WHAT YOU SHOULD DO:
Exactly as they appear below, repeat the lines from the one with "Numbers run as" through the one with "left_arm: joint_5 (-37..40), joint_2", and no others.

Records excerpted from a collection:

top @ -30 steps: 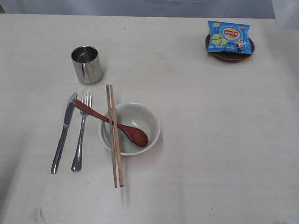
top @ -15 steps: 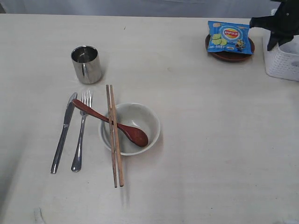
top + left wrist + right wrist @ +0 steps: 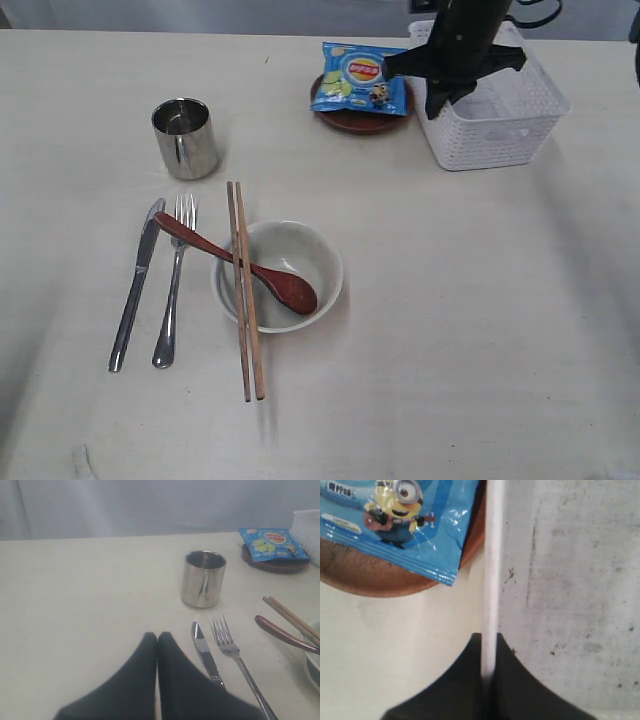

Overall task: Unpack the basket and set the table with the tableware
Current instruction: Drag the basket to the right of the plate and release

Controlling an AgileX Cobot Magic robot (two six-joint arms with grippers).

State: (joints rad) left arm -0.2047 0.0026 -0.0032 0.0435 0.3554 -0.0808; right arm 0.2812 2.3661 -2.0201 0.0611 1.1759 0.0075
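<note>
The white basket [image 3: 500, 115] stands on the table [image 3: 480, 320] at the back right. My right gripper [image 3: 440, 95] is shut on its left wall [image 3: 494, 555]. Against that wall sits the small brown plate [image 3: 358, 118] with a blue chips packet [image 3: 360, 78] on it. At front left lie the steel knife [image 3: 135, 285] and fork [image 3: 173, 285], beside the off-white bowl [image 3: 325, 255]. The wooden spoon [image 3: 240, 263] and two chopsticks [image 3: 245, 290] rest across the bowl. The steel mug [image 3: 186, 137] stands behind them. My left gripper [image 3: 157, 636] is shut and empty, just left of the knife [image 3: 206, 655].
The basket's floor [image 3: 570, 580] is bare and scuffed. The chips packet [image 3: 395, 515] overhangs the plate [image 3: 380, 580] right beside the held wall. A pale curtain hangs behind the table's far edge.
The basket, held by my right gripper, has slid left into view. The plate with the chips packet has moved left ahead of it. The other tableware has not moved.
</note>
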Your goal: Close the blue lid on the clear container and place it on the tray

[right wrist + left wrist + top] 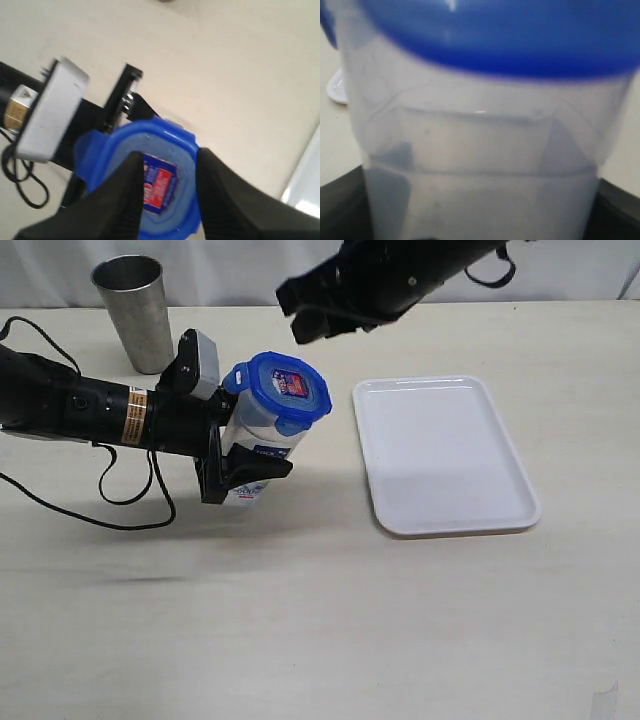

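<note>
Okay, looking at where we are: the left gripper (250,445) is clamped around the body of the clear container (262,430), which stands on the table (300,620) just left of the tray (445,455) and apart from it. The blue lid (288,390) sits on top of the container, sticker up, and my left wrist view is filled with the clear wall and a blue band across the rim. The right gripper (325,325) hangs above the lid with its jaws parted and nothing in them. On the right wrist camera I see the lid's sticker between the two dark fingers (122,200), below them rather than pinched. So I'd call the lid placed. Whether all four flaps are snapped down I can't tell; one or two look flared outward in the exterior view. The tray is bare, so the carry across and the set-down are what's left, after any last press on those flaps. The steel cup (135,310) at the back is well clear of everything.
</note>
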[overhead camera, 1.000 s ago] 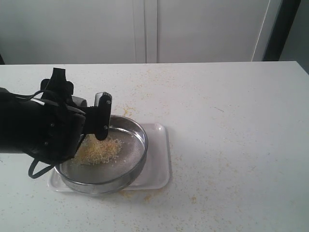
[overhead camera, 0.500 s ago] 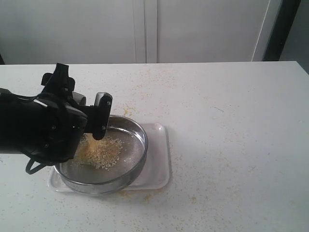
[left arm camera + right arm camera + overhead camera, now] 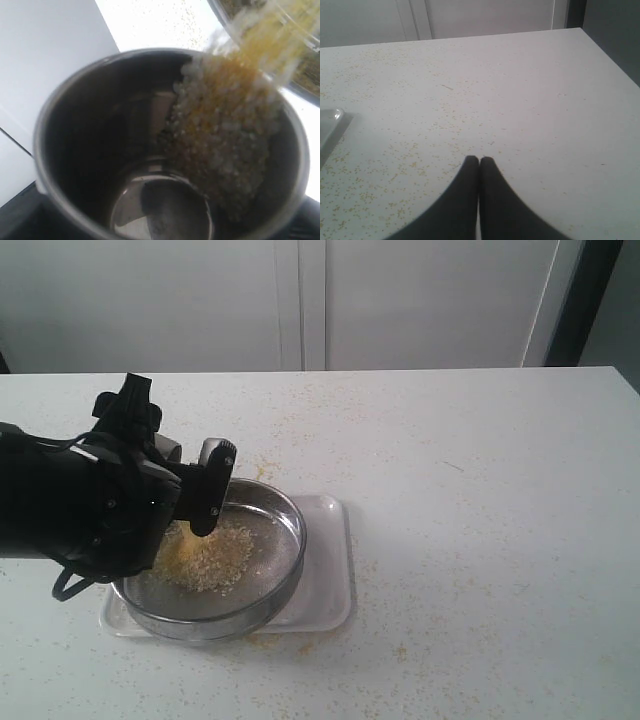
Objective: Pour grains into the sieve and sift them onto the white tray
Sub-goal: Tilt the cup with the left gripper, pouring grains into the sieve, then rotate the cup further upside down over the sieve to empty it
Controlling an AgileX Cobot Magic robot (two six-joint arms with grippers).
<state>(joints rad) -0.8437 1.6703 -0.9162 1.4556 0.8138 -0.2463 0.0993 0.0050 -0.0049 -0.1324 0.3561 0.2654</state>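
Left wrist view showed my left gripper [image 3: 185, 490] clamping the steel cup [image 3: 75, 140] by its wall; grains [image 3: 220, 145] ran loose, easily scattered.

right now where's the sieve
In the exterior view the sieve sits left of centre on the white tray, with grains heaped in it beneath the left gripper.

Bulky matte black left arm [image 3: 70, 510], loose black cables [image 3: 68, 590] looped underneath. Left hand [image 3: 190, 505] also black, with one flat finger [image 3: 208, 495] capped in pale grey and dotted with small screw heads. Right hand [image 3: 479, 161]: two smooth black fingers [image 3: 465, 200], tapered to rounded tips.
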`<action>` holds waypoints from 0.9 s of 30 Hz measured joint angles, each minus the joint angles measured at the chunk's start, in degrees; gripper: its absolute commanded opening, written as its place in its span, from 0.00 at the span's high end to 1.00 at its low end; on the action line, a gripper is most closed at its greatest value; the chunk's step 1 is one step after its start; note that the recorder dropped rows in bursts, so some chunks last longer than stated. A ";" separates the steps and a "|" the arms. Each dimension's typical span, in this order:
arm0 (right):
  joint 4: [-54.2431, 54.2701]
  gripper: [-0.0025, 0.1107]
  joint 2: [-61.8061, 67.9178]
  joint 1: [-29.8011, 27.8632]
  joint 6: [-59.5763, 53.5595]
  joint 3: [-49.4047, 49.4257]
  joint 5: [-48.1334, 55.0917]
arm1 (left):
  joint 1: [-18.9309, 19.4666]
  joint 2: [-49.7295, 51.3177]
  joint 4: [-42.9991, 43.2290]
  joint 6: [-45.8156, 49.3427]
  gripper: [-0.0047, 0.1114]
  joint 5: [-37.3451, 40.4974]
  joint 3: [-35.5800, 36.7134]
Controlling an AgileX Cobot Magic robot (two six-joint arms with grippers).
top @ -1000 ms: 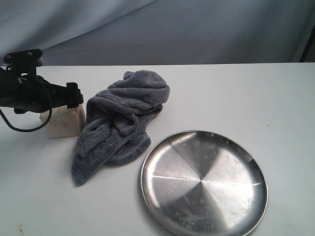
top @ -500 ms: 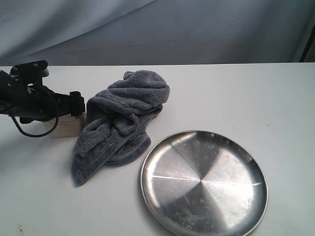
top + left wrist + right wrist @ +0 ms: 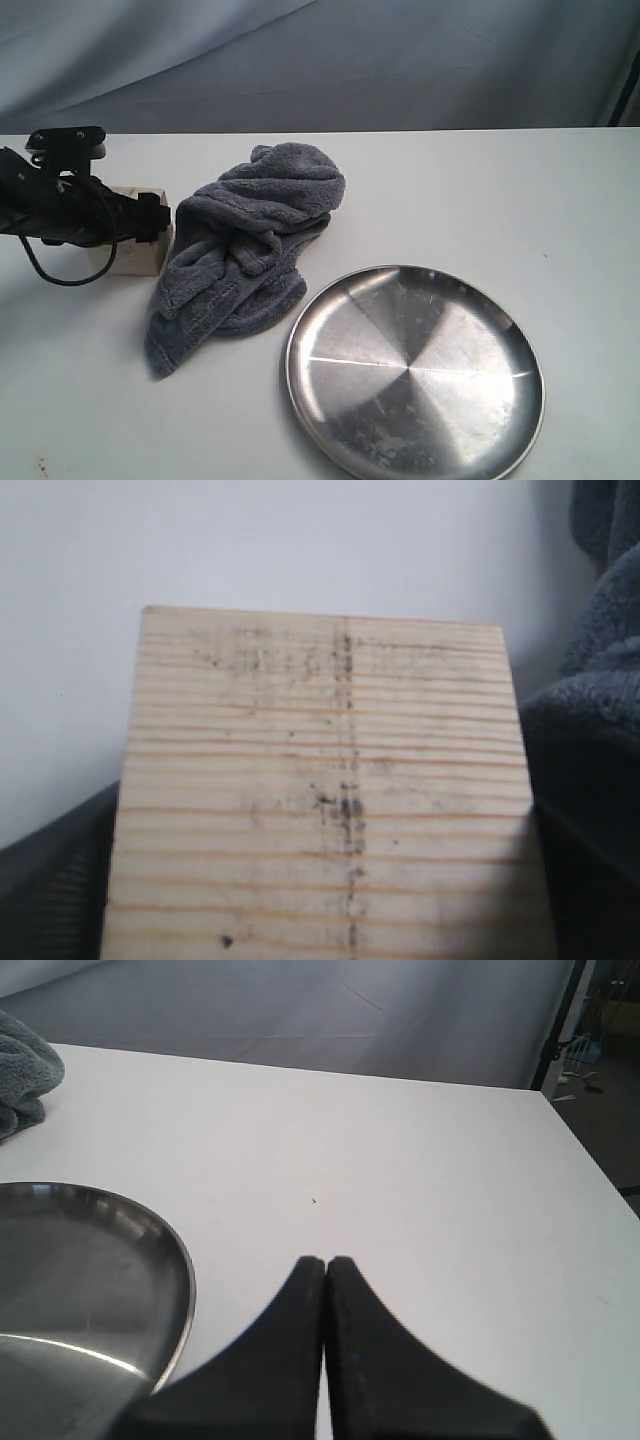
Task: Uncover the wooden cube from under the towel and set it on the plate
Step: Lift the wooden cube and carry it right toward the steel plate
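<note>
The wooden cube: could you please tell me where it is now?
In the exterior view, the wooden cube sits on the left of the table, just left of the towel, partly hidden by the left tool.

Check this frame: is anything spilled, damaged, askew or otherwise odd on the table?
Nothing stands out. The towel lies bunched in a heap beside the wooden cube, already off it. The cube bears faint dark smudges but looks whole. The plate sits flat, scratched, with nothing on it.

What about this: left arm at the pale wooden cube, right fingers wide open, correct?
No: the right wrist view shows the right fingers pressed shut. The left arm is at the pale wooden cube.
</note>
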 measured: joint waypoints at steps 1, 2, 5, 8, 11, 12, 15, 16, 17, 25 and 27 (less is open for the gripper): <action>0.00 0.98 0.00 0.00 0.00 0.00 0.00 | 0.00 -0.47 0.00 0.09 0.96 0.28 0.00; 0.00 0.98 0.00 0.00 0.00 0.00 0.00 | 0.00 -1.25 0.00 0.38 0.96 0.66 0.00; 0.00 0.98 0.00 0.00 0.00 0.00 0.00 | 0.00 -4.60 0.38 1.82 0.96 2.12 0.00; 0.00 0.98 0.00 0.00 0.00 0.00 0.00 | 0.00 -8.36 1.96 2.80 0.96 4.34 0.15; 0.00 0.98 0.00 0.00 0.00 0.00 0.00 | 0.00 -12.58 3.11 3.19 0.96 5.90 1.29; 0.00 0.98 0.00 0.00 0.00 0.00 0.00 | 0.00 -14.17 3.77 3.29 0.96 6.25 1.92; 0.00 0.98 0.00 0.00 0.00 0.00 0.00 | 0.00 -19.14 5.52 3.41 0.96 6.90 4.16; 0.00 0.98 0.00 0.00 0.00 0.00 0.00 | 0.00 -20.79 5.64 3.41 0.96 6.90 5.02; 0.00 0.98 0.00 0.00 0.00 0.00 0.00 | -0.14 -22.07 5.85 3.41 0.96 6.90 5.80; 0.00 0.98 0.00 0.00 0.00 0.00 0.00 | -8.00 -30.95 6.72 3.55 0.96 6.98 8.75; 0.00 0.98 0.00 0.00 0.00 0.00 0.00 | -11.85 -31.57 6.96 3.55 0.96 7.51 8.75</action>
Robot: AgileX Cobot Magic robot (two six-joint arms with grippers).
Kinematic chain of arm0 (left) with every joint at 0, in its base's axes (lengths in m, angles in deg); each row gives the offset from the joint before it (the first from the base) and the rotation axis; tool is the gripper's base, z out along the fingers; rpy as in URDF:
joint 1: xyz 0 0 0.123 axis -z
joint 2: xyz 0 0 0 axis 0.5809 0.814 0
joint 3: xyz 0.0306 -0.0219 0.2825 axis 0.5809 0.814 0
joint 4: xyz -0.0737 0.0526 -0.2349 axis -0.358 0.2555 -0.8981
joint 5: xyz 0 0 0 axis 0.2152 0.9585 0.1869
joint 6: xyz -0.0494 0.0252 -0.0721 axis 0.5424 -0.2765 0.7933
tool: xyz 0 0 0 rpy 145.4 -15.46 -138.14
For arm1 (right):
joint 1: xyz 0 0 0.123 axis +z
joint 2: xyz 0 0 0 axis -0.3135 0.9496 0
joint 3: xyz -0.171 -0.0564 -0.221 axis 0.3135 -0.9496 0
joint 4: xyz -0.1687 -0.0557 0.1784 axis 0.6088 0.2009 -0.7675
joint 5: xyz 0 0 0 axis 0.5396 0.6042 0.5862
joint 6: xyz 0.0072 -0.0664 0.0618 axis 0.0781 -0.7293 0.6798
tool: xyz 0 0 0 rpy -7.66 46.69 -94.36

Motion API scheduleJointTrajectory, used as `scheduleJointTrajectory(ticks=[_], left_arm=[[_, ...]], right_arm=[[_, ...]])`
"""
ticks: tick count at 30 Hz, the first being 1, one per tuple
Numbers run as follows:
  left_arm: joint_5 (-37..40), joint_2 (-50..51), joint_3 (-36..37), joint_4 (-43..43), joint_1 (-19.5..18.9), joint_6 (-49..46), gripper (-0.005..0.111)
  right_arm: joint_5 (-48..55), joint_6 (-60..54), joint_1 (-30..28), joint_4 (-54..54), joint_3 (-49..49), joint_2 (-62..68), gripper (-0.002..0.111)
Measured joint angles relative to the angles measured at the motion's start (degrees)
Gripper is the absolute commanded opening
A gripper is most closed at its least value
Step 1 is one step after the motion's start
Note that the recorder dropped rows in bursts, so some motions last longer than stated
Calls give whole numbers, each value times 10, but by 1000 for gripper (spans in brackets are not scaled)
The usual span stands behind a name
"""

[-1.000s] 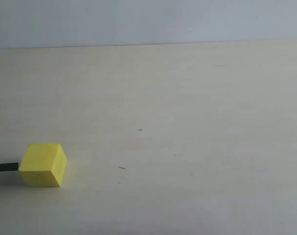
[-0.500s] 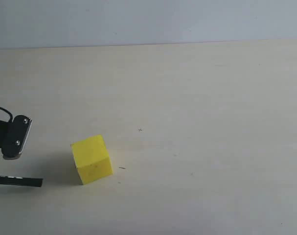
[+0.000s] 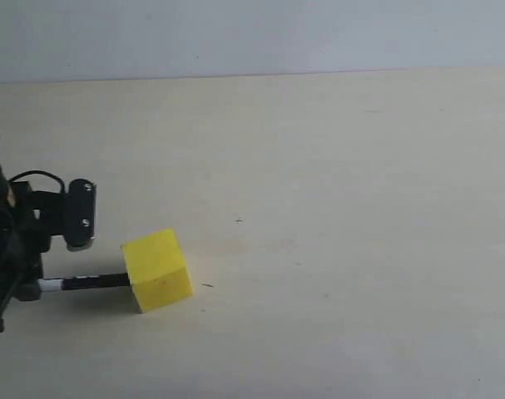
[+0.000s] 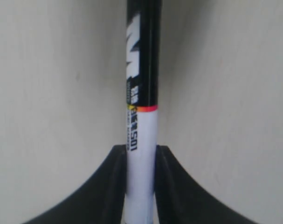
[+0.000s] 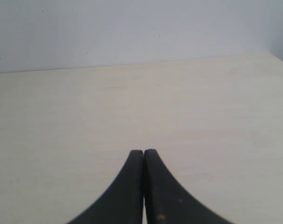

ANSWER SECTION:
Numbers run as follows:
  left_arm: joint_5 (-37..40), joint_2 (-50..51), joint_3 (-36..37), joint_4 (-43..43), joint_1 (-19.5..18.9), joint_6 (-49..46), gripper (-0.005..0.111)

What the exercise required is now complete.